For computational ease, screen angles are typically restricted to rational angles (rise over run equals integer over integer) where each tile is of the same size and shape. Shown in Fig. 2.5 (left) is the division of pixels into a tiling of halftone cells of size 6x6 pixels at a rational angle of 9.5˚. Note how each tile is identically shaped. Irrational angles create a tiling that requires multiple threshold arrays due to varying tile shapes. Fig. 2.5 (right) shows the tiling of cells of size 6x6 pixels at an irrational angle of 16.6˚ where tiles are not identically shaped as indicated by cells labeled A and B. Using irrational angles requires a RIP to generate threshold arrays on the fly to match the size and shape of a particular tile [6]. Rational angles allow for the use of a single array.
Figure 2.5 The tiling of 6x6 halftone cells at (left) a rational screen angle of 9.5˚ and (right) an irrational screen angle of 16.6˚.

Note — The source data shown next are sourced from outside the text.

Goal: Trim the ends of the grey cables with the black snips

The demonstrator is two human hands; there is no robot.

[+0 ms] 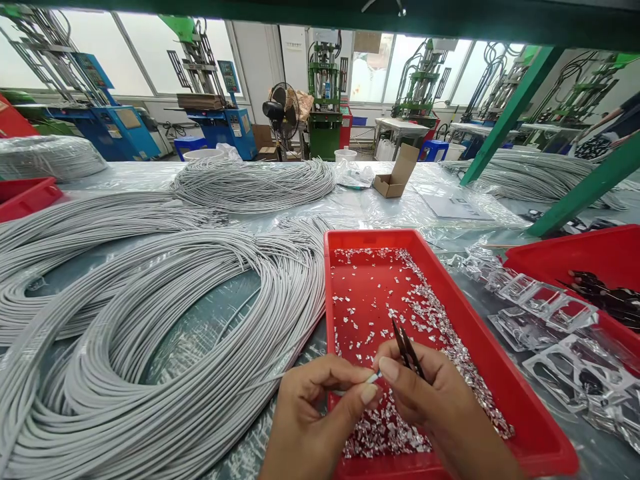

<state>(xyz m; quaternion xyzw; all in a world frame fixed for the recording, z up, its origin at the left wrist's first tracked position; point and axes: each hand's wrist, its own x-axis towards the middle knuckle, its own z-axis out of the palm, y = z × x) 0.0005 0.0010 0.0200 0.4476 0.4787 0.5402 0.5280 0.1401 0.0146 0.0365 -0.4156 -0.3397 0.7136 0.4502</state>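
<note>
My left hand (313,407) pinches the end of a thin grey cable (260,381) between thumb and forefinger, over the near edge of a red tray (495,373). My right hand (435,400) meets it at the cable tip and holds black tweezers (406,347), which stick up between its fingers. The tray is strewn with several small shiny metal pieces (425,313). The cable runs left into a big coil of grey cables (165,333) on the plastic-covered table.
More cable coils lie at the back (255,183) and far right (535,175). A small open cardboard box (397,175) stands behind the tray. Clear plastic holders (545,313) and a second red tray (575,257) sit on the right. Green frame posts (510,113) rise at right.
</note>
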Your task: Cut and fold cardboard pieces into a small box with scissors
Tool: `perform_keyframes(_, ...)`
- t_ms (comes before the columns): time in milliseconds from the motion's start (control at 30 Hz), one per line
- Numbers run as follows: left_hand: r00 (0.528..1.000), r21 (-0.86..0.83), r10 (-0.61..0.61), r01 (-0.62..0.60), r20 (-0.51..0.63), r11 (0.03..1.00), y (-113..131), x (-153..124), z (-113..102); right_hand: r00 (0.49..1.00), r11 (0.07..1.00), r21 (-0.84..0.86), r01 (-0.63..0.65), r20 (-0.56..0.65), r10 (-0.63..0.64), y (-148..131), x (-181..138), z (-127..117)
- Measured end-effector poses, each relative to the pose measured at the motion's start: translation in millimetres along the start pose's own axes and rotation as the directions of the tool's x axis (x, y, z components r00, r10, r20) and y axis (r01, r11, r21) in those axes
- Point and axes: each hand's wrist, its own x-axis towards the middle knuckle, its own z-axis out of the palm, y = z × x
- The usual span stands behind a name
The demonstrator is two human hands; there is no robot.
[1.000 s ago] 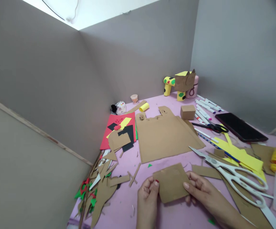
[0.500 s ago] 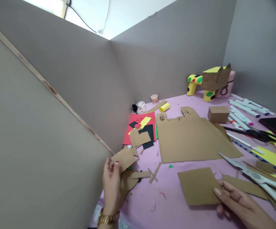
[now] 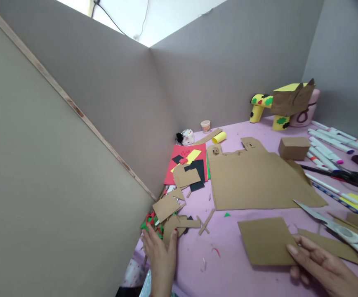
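Note:
My right hand (image 3: 316,260) grips a square piece of cardboard (image 3: 265,242) by its right edge, thumb on top, just over the table. At the left, my left hand (image 3: 159,245) is spread with thumb and fingers apart and holds nothing. It is over cardboard scraps (image 3: 169,231) and a heap of red and green paper bits (image 3: 150,222). Just beyond its fingers lies a small cardboard rectangle (image 3: 166,207). Whether the fingertips touch the scraps I cannot tell.
A large cardboard sheet (image 3: 247,181) covers mid-table. White scissors (image 3: 340,231), black scissors (image 3: 342,175) and markers (image 3: 330,142) lie right, near a small cardboard box (image 3: 294,148). Red paper (image 3: 169,173) with scraps lies back left. Grey partitions (image 3: 234,62) enclose the table (image 3: 203,255).
My left hand has let go of the small cardboard rectangle, which now lies on the scraps, and has drawn back with fingers spread. My right hand still holds the square; the view has shifted slightly.

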Motion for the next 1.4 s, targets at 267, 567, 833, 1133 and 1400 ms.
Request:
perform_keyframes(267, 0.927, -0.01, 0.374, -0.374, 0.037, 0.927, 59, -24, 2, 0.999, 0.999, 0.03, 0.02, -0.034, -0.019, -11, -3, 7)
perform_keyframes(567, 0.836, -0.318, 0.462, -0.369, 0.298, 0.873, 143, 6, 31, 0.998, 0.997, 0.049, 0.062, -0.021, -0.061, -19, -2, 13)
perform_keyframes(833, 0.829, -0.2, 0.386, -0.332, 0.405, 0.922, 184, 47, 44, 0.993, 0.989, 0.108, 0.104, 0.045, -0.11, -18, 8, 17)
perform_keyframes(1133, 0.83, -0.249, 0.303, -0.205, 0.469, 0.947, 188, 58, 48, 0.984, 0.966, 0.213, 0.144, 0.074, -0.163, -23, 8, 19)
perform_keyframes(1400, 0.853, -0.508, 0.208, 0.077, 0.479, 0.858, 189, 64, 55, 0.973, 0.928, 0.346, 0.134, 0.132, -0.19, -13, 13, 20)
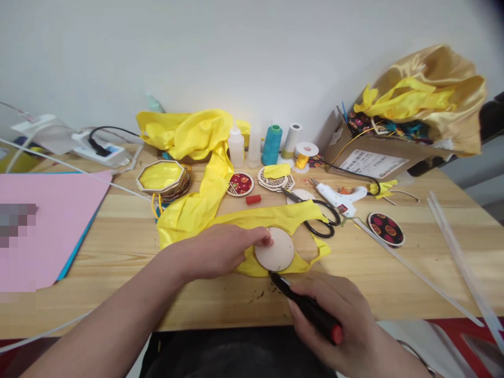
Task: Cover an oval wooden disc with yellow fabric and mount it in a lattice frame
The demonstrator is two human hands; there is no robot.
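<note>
Pressing down on a round wood disc (275, 251), the left hand (220, 249) lies flat and open, with its fingertips on the disc's left side and nothing gripped. The disc is pale, smooth and thin, and it lies on a shiny yellow cloth (244, 218) in the middle of the wood table (129, 236), near the front edge. The right hand (334, 310) is closed around a black pen (307, 307) with a red end, and the pen's tip touches the bottom edge of the disc. Black scissors (321, 220) lie just behind the cloth, touching it, and a white glue gun (340, 198) sits beside them. A small red cap (253, 199) lies farther back. A stack of eight-sided frames (163, 178) sits to the left, and a big pink paper (47, 226) covers the left end of the table. A cardboard box (378, 157) at the back right holds soft gold cloth (437, 89). Long clear sticks (464, 262) lie on the right.
</note>
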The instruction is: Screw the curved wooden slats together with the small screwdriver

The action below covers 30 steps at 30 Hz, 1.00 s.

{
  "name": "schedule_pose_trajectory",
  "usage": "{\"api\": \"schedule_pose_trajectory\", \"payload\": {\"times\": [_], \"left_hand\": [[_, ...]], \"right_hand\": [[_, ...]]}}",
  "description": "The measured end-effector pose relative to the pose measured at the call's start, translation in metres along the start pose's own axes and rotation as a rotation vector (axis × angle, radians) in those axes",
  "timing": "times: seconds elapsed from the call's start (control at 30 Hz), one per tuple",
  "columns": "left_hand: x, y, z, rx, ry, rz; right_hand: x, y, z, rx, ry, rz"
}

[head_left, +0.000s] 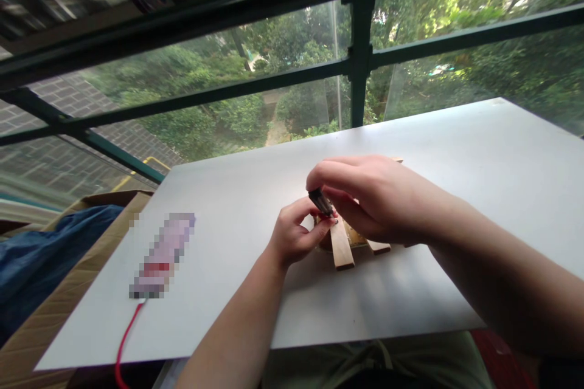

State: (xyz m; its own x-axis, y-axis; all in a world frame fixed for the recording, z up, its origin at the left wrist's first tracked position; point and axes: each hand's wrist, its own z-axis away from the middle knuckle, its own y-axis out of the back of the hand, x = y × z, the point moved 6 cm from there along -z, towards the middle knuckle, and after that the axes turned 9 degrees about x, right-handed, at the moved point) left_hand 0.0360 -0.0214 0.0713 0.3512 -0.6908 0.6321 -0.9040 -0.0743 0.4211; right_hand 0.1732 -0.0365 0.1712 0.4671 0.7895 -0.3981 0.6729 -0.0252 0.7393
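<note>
My right hand is closed around a short dark tool, which points down at a light wooden slat. A small dark spot, perhaps a screw head, shows on the slat by the tool's tip. Beside that tip, the thumb and fingers of my left hand are pinched together at the slat's left edge; what they hold is too small to make out. A second wooden slat sticks out from under my right hand. Between the slats lies a yellowish-brown piece, mostly covered by my hands.
The work lies on a white table. A blurred-out flat object with a red cable is at the left. Beyond the table's left edge stands a cardboard box with blue cloth. Green-framed windows rise behind.
</note>
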Motion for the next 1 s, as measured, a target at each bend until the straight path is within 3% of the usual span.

Unlike screen frequency and dot shape, the screen angle plays a fundamental role in the elimination of moire, the interference patterns produced by superimposing two or more regular patterns. In color printing, the halftone patterns of cyan, magenta, yellow and black inks are superimposed with AM patterns, composed of regular grids of printed dots, exhibiting moire. Fig. 2.6 shows the moire patterns associated with superimposing just two regular grids. While this interference cannot be altogether eliminated, it is through the screen angles 15˚, 75˚, 0˚, and 45˚ for cyan, magenta, yellow, and black, respectively, that moire is minimized, creating the pleasant rosette pattern of Fig. 2.7.
Figure 2.6 The moire patterns created by offsetting two AM halftone patterns by (top-left) 5˚, (top-right) 10˚, (bottom-left) 15˚, and (bottom-right) 30˚.
Figure 2.7 The rosette pattern created by setting the CMYK channels to screen angles 15˚, 75˚, 0˚, and 45˚ respectively.